▶ [TASK STATEMENT] The lines wanted run from the first one below through the one with "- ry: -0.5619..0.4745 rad". Return them exactly.

▶ [RECORDS FOR THE EXERCISE]
Start of Block

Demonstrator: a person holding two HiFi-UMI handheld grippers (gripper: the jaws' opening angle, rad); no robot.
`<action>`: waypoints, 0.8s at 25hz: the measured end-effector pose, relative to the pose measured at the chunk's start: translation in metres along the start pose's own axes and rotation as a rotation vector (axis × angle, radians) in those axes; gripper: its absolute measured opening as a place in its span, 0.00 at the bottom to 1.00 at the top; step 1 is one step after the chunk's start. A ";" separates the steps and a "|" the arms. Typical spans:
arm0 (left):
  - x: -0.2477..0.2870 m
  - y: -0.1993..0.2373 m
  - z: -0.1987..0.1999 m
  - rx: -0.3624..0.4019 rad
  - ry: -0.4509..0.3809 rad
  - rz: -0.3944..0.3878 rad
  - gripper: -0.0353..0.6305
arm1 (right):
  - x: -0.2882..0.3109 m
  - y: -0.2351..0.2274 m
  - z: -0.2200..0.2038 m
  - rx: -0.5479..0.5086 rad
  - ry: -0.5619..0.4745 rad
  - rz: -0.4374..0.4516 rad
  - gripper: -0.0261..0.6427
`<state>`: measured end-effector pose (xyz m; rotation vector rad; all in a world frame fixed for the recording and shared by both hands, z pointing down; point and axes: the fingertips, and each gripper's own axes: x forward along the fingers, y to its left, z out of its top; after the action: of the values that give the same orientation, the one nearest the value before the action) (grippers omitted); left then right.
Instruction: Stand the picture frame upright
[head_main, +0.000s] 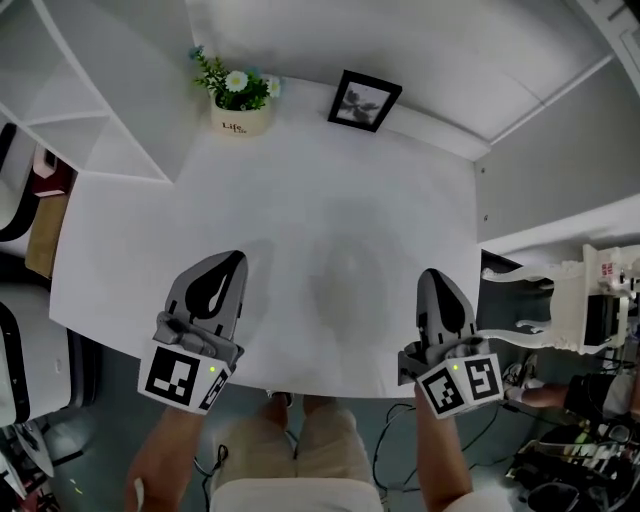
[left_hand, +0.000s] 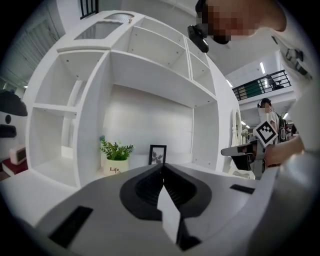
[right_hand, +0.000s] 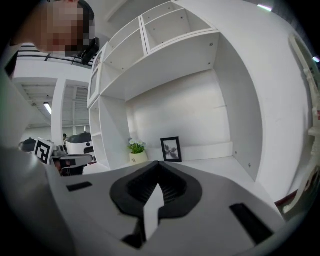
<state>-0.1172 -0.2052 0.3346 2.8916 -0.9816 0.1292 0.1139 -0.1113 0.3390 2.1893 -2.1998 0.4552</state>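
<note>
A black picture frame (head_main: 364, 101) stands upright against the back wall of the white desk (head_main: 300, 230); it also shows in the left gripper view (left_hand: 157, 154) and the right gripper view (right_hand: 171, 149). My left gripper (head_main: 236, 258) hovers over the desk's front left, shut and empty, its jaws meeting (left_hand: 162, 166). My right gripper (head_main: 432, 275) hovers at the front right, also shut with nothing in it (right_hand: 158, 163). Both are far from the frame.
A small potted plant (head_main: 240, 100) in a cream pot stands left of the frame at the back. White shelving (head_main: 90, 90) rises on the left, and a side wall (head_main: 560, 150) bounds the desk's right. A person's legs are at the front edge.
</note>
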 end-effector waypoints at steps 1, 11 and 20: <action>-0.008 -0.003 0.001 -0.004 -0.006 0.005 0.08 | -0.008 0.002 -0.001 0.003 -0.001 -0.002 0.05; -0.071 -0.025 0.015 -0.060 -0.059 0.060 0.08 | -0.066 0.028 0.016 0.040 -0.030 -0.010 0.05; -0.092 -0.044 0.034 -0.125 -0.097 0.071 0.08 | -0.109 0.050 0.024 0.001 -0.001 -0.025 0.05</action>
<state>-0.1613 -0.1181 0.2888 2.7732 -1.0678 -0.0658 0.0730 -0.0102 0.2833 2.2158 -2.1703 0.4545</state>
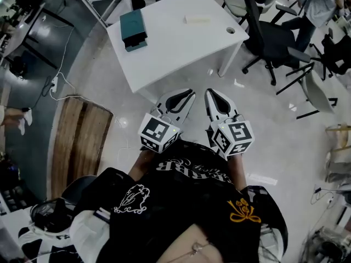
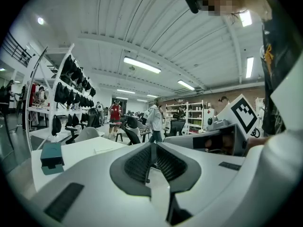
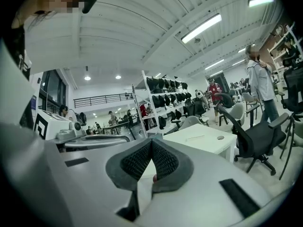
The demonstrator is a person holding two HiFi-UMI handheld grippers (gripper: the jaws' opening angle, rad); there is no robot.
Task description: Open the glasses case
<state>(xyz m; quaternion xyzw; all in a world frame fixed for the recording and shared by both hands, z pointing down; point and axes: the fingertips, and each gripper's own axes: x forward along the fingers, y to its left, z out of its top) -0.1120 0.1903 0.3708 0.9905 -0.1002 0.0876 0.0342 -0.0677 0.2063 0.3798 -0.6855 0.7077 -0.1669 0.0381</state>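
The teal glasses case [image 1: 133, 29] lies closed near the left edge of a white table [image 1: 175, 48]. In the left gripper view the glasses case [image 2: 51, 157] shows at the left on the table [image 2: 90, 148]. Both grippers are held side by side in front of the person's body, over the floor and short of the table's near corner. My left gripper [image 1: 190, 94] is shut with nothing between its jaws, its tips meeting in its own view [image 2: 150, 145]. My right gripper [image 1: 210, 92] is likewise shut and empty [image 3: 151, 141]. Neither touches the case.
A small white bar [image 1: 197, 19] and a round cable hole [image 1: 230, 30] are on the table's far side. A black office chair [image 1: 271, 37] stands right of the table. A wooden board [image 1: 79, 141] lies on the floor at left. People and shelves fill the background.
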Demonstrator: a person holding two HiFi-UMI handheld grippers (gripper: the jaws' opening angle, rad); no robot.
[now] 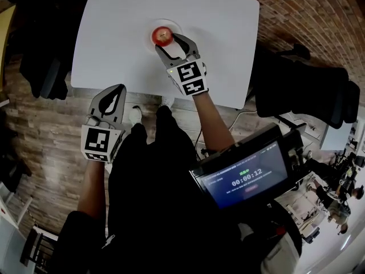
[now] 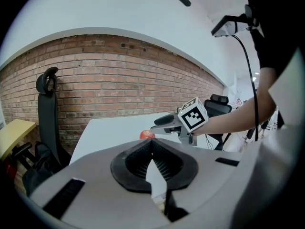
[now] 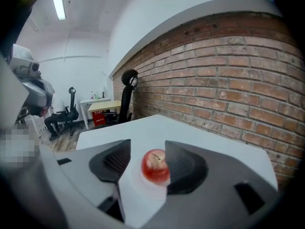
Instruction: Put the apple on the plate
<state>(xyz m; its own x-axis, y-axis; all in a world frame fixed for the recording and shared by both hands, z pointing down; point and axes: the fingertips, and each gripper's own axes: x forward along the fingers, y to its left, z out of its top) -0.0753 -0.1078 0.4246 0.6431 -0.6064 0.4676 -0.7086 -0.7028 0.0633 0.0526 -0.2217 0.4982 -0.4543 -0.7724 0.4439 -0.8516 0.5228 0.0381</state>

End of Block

▶ [RESULT]
Demonstrator: a person holding two HiFi-UMI handheld grippers (gripper: the jaws' opening angle, rad); no robot.
`<action>`: waypoints, 0.8s at 25hz: the measured end-effector pose, relative to the pose measured at the chunk's start: translation in metres along the start pose's own axes and rotation as a rotation vector (axis × angle, radians) in those axes; gripper: its absolute measured opening as a place in its span, 0.00 at the bottom to 1.00 at the top; step 1 is one step after the chunk's start. A ";" separates the steps and a "|" the arms. Typical spans:
arm0 (left):
  - x: -0.2477..0.2870 m
  - y: -0.1993..0.2373 m
  - z: -0.1987..0.1999 m
  - rx: -0.3624..0.4019 rad
  - ry: -0.4509..0.3809 rad
  - rz: -0.3944..0.3878 rad
  - gripper: -0.0353..0.6305
arm1 (right):
  - x: -0.2882..0.3109 m
  - y: -0.2351..0.2274 m
  - z: -0.2200..0.2038 m
  - rx: -0.5479..0.5086 rad
  - ry: -0.5619..0.4745 rad

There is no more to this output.